Eyman does not talk about public policy in terms of the tradeoffs. He prefers to talk about only the revenue side of the equation, which is deceptive, because such a one-sided discussion masks the consequences of adopting his initiatives. Eyman’s initiatives are all built on the false premise that we can have something for nothing.
Eyman is fond of claiming that the sky didn’t fall after two of his early tax-cutting initiatives (I‑695 and I‑747) were adopted. But actually, those initiatives have been just as harmful to our well-being as Eyman’s opposition predicted they would be. We simply didn’t feel the effects all at once due to backfilling.
But the days of backfilling are over.
WSDOT recently announced that construction was beginning on a new one hundred and forty-four car ferry, which will replace the fifty-five year old boat M.V. Evergreen State. The new ferry will be built by Vigor Shipyards in Seattle (formerly Todd Pacific). The news release pointed out that the state actually has a contract with Vigor for three boats, but it only has the money to build one.
This is a consequence of I‑695. If we still had the statewide motor vehicle excise tax, we’d be able to afford those other boats. We’d also probably have the money to fix some of our aging terminals, which are falling apart. But we don’t.

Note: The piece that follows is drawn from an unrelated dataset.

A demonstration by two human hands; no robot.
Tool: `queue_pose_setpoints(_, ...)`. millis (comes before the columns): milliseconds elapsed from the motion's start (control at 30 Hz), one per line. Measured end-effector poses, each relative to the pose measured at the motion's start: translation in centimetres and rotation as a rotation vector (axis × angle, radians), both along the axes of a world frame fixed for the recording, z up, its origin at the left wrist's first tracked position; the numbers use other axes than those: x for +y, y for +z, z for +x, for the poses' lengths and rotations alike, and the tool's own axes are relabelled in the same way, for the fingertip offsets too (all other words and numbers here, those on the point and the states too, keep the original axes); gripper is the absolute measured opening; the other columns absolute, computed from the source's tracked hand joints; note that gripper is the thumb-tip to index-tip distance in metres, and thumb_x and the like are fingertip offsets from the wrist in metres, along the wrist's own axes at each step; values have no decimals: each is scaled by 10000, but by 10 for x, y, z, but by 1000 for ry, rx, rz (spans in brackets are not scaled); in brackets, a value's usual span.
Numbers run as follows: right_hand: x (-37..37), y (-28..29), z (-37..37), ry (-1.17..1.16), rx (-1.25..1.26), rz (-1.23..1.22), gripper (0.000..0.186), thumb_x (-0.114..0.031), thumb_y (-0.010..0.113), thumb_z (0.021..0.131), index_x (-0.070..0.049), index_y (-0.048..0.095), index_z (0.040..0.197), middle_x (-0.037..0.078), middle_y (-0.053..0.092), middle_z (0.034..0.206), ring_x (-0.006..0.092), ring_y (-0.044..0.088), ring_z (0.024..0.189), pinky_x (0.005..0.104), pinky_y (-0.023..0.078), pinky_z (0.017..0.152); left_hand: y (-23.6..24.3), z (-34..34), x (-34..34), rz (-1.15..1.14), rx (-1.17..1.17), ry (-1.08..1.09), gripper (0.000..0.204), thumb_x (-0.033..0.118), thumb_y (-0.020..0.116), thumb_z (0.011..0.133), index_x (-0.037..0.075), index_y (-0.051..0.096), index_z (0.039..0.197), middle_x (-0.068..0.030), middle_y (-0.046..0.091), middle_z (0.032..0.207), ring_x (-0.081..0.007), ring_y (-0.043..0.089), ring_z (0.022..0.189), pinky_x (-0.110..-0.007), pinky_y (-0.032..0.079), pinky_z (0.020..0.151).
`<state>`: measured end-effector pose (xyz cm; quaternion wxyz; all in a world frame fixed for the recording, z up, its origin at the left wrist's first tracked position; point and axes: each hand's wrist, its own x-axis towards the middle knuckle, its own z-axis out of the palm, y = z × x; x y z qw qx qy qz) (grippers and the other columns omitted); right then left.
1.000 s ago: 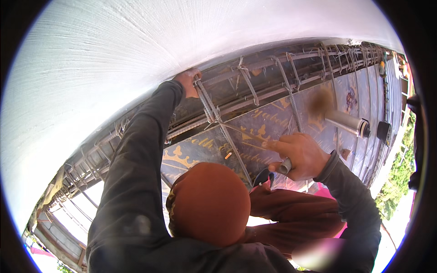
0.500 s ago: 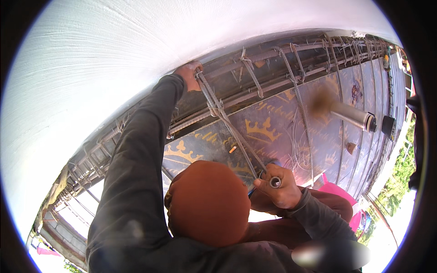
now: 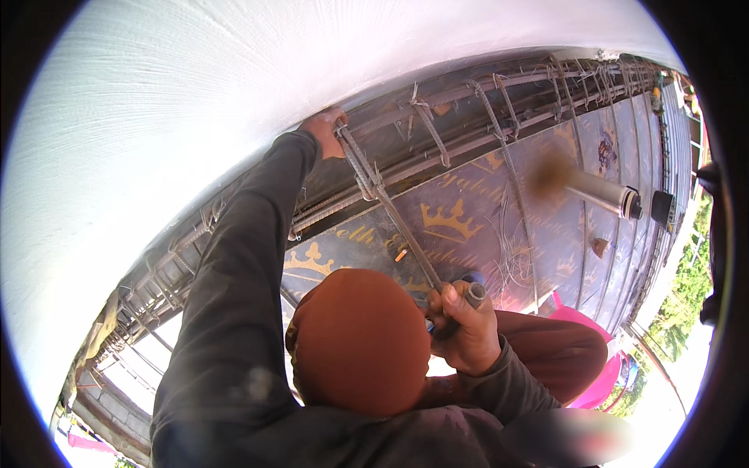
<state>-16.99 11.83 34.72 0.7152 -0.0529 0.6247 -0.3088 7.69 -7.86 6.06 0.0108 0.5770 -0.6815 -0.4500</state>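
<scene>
Fingers of the right hand [image 3: 462,331] are curled tight around the near end of a ribbed steel rebar [image 3: 390,210] and a grey-handled tool [image 3: 473,294]. The left hand [image 3: 324,129] clasps that rebar's far end, against the rebar cage [image 3: 468,117].

The right hand [image 3: 462,331] has come down from the dark printed panel [image 3: 476,210] to just beside the orange cap [image 3: 360,339]. It now grips the near end of the ribbed steel bar [image 3: 394,220], closed with a grey-tipped tool [image 3: 473,294].
</scene>
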Motion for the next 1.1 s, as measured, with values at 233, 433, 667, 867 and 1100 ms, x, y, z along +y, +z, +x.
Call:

Washington is suffering now because of Tim Eyman initiatives that are more than a decade old. At this moment, we have the power to say NO to another extremely dangerous Tim Eyman initiative. Let’s put the kibosh on this scheme to stop light rail and wreck our ability to fund badly needed road projects.
Vote NO on I‑1125.
2 Comments
Let’s stop giving state taxes collected from gasoline on Indian reservations to the Indians and keep them in the State coffer. Then we can vote no on this.
Marie, maybe you’re not aware of this, but the Indian tribes are sovereign nations. The tribes are under no obligation to pay state taxes on the fuel they buy, or collect taxes on the fuel they sell. That is why we have agreements with them.
Here is a description of the agreements, provided by the Attorney General’s office to the Supreme Court in Automotive United Trades Organization v. State of Washington, a case about the legality of the agreements which is currently before the Supreme Court:
So, as you can see, we get something in return for refunding three fourths of the gas taxes collected at tribal gas stations to the tribes.